Fully mature human red blood cells may be generated ex vivo by hematopoietic stem cells (HSCs), which are precursors of red blood cells. In this process, HSCs are grown together with stromal cells, creating an environment that mimics the conditions of bone marrow, the natural site of red-blood-cell growth. Erythropoietin, a growth factor, is added, coaxing the stem cells to complete terminal differentiation into red blood cells.[38] Further research into this technique should have potential benefits to gene therapy, blood transfusion, and topical medicine.

In 2004, scientists at King’s College London discovered a way to cultivate a complete tooth in mice[39] and were able to grow bioengineered teeth stand-alone in the laboratory. Researchers are confident that the tooth regeneration technology can be used to grow live teeth in people.

In theory, stem cells taken from the patient could be coaxed in the lab turning into a tooth bud which, when implanted in the gums, will give rise to a new tooth, and would be expected to be grown in a time over three weeks.[40] It will fuse with the jawbone and release chemicals that encourage nerves and blood vessels to connect with it. The process is similar to what happens when humans grow their original adult teeth. Many challenges remain, however, before stem cells could be a choice for the replacement of missing teeth in the future.[41][42]

Heller has reported success in re-growing cochlea hair cells with the use of embryonic stem cells.[43]

Since 2003, researchers have successfully transplanted corneal stem cells into damaged eyes to restore vision. “Sheets of retinal cells used by the team are harvested from aborted fetuses, which some people find objectionable.” When these sheets are transplanted over the damaged cornea, the stem cells stimulate renewed repair, eventually restore vision.[44] The latest such development was in June 2005, when researchers at the Queen Victoria Hospital of Sussex, England were able to restore the sight of forty people using the same technique. The group, led by Sheraz Daya, was able to successfully use adult stem cells obtained from the patient, a relative, or even a cadaver. Further rounds of trials are ongoing.[45]

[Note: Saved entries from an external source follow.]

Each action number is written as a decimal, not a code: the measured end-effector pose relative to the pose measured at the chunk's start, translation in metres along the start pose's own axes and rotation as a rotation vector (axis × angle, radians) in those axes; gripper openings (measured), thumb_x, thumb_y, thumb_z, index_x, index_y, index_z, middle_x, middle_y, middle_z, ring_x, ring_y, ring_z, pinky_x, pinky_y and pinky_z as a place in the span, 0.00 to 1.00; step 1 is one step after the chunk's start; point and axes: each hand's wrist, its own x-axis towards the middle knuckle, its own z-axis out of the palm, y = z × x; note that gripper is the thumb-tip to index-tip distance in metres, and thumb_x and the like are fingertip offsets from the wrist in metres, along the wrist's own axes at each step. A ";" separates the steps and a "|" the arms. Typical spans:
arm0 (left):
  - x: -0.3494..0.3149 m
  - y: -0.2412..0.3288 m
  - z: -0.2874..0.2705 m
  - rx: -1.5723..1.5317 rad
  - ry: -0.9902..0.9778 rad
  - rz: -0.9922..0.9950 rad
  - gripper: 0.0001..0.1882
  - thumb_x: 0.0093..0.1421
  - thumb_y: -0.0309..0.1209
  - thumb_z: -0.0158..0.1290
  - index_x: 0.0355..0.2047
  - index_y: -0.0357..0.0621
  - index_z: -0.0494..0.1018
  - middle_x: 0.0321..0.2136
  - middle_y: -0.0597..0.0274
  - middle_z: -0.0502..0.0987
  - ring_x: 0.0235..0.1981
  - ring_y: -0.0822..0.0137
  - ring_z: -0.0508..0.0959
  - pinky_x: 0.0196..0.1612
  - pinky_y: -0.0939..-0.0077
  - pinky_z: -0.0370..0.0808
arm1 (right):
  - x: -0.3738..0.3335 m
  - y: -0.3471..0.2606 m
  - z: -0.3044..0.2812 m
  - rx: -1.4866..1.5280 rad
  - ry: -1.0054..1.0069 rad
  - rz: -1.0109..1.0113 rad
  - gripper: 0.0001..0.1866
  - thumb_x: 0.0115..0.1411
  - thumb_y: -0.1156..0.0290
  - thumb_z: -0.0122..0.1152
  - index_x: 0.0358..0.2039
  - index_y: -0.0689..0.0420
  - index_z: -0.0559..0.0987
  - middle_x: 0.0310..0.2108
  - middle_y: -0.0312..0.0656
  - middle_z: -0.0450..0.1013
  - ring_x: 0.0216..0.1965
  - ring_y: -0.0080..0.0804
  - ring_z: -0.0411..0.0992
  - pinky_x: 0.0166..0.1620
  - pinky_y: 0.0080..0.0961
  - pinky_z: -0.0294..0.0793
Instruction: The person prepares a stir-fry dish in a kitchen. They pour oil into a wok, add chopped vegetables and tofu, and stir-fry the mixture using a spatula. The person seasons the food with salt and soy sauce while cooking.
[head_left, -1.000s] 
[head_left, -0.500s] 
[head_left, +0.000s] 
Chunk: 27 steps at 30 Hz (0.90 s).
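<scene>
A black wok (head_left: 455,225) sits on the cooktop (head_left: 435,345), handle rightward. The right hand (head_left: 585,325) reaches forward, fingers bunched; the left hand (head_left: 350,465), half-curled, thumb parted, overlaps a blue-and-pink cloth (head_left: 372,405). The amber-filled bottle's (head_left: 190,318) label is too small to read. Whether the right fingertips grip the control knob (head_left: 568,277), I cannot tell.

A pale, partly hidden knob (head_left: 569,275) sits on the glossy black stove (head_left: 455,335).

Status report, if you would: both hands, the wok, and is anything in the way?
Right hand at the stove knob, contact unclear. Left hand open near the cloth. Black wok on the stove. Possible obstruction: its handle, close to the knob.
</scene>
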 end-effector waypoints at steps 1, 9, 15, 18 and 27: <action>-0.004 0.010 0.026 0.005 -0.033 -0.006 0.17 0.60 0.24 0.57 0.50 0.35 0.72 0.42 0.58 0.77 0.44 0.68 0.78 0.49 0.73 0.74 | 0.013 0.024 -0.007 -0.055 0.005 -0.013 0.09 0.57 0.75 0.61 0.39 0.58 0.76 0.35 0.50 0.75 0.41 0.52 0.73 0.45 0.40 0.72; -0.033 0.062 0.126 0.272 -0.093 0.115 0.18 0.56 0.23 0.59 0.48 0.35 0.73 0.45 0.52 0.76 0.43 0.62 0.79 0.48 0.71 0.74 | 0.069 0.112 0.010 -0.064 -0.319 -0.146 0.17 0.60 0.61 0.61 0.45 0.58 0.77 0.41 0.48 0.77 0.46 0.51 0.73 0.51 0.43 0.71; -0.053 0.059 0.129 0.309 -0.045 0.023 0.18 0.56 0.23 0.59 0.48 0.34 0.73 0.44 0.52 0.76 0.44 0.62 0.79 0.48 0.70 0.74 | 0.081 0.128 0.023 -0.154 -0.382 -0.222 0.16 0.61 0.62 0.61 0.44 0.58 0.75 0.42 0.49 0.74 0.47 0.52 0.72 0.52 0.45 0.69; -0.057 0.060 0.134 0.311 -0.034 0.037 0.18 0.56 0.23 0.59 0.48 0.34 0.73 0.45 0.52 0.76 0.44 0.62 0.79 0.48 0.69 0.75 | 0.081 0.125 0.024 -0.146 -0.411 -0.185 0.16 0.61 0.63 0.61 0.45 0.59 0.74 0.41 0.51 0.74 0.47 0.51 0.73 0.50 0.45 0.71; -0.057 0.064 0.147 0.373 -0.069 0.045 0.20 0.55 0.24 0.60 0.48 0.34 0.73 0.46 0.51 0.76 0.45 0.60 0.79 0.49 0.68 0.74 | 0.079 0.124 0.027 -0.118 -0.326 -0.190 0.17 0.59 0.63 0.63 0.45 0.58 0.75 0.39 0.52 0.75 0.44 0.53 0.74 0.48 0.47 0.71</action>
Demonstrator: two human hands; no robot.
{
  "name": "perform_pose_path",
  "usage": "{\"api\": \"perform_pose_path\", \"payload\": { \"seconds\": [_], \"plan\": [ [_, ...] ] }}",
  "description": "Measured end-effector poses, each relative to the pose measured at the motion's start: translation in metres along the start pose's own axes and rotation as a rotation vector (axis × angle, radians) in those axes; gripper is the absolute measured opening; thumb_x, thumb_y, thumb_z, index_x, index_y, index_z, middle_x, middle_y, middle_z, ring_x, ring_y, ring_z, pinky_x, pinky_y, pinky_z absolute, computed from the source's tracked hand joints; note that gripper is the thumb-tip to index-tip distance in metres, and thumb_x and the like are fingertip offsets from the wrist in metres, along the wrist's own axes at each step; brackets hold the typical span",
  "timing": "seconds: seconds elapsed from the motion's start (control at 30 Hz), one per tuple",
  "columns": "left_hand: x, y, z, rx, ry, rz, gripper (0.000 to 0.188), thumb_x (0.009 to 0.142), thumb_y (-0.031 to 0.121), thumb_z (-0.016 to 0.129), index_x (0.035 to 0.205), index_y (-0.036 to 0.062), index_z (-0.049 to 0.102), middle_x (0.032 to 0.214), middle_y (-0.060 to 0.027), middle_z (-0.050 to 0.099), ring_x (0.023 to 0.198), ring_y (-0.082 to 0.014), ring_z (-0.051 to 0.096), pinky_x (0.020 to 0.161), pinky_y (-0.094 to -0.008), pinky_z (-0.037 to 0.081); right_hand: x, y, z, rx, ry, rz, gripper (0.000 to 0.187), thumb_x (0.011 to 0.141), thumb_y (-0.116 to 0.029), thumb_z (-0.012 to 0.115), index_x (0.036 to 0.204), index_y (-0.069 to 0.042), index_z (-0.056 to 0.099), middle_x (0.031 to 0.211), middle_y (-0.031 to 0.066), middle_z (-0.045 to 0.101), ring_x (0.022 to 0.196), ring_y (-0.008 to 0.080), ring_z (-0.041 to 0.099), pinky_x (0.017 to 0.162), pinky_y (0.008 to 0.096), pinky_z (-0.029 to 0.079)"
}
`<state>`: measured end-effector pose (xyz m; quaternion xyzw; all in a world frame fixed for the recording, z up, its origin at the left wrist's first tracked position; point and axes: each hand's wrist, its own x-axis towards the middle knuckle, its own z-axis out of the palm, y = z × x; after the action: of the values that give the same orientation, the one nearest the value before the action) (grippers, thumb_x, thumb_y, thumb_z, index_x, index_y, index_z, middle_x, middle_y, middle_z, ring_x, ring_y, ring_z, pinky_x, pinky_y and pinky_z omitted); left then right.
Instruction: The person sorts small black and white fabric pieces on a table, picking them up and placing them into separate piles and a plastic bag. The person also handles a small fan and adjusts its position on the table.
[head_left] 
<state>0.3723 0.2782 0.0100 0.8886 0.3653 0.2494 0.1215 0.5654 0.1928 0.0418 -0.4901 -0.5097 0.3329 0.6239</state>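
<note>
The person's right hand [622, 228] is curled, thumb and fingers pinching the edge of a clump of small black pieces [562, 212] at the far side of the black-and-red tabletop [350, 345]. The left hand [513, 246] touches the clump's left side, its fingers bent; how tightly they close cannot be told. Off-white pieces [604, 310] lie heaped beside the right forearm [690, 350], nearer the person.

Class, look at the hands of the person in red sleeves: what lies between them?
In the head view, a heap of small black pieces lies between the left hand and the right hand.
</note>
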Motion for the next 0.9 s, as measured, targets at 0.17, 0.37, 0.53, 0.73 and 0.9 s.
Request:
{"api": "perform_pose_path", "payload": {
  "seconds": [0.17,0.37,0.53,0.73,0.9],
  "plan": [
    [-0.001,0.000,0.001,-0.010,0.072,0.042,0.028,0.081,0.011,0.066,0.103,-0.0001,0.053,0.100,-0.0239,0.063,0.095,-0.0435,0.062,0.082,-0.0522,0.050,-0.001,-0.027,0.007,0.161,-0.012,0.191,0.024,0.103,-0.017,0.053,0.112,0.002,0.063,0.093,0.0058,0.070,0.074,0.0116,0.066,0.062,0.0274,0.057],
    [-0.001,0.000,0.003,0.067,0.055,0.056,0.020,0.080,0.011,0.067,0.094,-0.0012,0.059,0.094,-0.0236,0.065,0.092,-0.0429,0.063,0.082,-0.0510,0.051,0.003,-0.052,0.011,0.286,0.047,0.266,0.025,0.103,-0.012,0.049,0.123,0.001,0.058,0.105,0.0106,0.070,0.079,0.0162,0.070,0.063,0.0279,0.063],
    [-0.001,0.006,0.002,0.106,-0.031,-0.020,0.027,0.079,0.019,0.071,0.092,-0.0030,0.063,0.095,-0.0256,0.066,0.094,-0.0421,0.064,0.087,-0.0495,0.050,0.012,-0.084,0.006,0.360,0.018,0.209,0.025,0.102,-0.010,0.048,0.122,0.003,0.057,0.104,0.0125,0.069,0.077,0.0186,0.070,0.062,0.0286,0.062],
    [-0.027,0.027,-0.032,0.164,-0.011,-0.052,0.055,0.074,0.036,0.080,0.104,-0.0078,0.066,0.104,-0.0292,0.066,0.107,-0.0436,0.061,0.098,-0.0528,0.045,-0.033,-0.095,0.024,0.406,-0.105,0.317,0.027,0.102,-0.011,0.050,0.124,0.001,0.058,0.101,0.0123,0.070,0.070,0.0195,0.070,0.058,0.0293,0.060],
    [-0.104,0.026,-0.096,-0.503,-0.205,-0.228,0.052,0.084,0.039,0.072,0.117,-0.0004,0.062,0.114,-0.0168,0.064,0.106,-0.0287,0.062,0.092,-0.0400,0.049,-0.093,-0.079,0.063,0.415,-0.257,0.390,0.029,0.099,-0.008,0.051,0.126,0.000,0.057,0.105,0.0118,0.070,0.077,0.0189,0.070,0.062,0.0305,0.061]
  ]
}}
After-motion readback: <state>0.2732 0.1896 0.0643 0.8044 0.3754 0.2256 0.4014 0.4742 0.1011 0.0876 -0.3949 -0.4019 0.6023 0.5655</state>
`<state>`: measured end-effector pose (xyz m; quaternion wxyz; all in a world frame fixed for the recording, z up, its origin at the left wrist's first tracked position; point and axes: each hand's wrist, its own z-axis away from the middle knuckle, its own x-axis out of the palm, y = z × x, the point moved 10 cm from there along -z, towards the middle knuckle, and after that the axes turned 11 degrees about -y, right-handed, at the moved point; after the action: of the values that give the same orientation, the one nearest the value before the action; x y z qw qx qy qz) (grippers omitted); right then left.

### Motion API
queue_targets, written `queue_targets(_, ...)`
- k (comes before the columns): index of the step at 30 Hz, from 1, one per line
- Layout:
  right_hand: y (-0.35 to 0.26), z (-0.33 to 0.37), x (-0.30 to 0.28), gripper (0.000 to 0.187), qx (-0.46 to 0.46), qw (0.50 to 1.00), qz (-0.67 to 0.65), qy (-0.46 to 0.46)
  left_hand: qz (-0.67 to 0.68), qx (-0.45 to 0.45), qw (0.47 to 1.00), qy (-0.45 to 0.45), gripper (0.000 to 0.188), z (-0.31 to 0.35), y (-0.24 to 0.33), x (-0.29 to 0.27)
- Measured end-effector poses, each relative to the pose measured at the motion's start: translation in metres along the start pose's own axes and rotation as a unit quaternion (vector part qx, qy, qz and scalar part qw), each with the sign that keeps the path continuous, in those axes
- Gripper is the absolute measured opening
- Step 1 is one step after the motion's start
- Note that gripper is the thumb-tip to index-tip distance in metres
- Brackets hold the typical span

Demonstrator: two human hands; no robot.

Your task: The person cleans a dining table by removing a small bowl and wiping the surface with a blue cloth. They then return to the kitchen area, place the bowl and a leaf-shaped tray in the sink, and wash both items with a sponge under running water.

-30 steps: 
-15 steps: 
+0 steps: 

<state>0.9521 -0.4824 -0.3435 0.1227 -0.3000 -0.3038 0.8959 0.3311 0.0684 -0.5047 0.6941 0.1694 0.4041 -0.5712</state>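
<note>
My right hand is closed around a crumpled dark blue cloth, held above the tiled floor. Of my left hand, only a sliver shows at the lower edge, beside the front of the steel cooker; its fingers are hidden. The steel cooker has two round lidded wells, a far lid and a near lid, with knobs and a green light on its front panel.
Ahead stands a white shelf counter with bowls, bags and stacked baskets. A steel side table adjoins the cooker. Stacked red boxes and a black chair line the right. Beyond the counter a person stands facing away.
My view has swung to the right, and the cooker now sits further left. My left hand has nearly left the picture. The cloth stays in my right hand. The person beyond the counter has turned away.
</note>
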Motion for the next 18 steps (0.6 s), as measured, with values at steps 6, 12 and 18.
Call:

People with diabetes lose the function of insulin-producing beta cells within the pancreas.[46] In recent experiments, scientists have been able to coax embryonic stem cell to turn into beta cells in the lab. In theory if the beta cell is transplanted successfully, they will be able to replace malfunctioning ones in a diabetic patient.[47]

Clinical case reports in the treatment orthopaedic conditions have been reported. To date, the focus in the literature for musculoskeletal care appears to be on mesenchymal stem cells. Centeno et al. have published MRI evidence of increased cartilage and meniscus volume in individual human subjects.[48][unreliable medical source?][49] The results of trials that include a large number of subjects, are yet to be published. However, a published safety study conducted in a group of 227 subjects over a 3-4-year period shows adequate safety and minimal complications associated with mesenchymal cell transplantation.[50]

Wakitani has also published a small case series of nine defects in five knees involving surgical transplantation of mesenchymal stem cells with coverage of the treated chondral defects.[51]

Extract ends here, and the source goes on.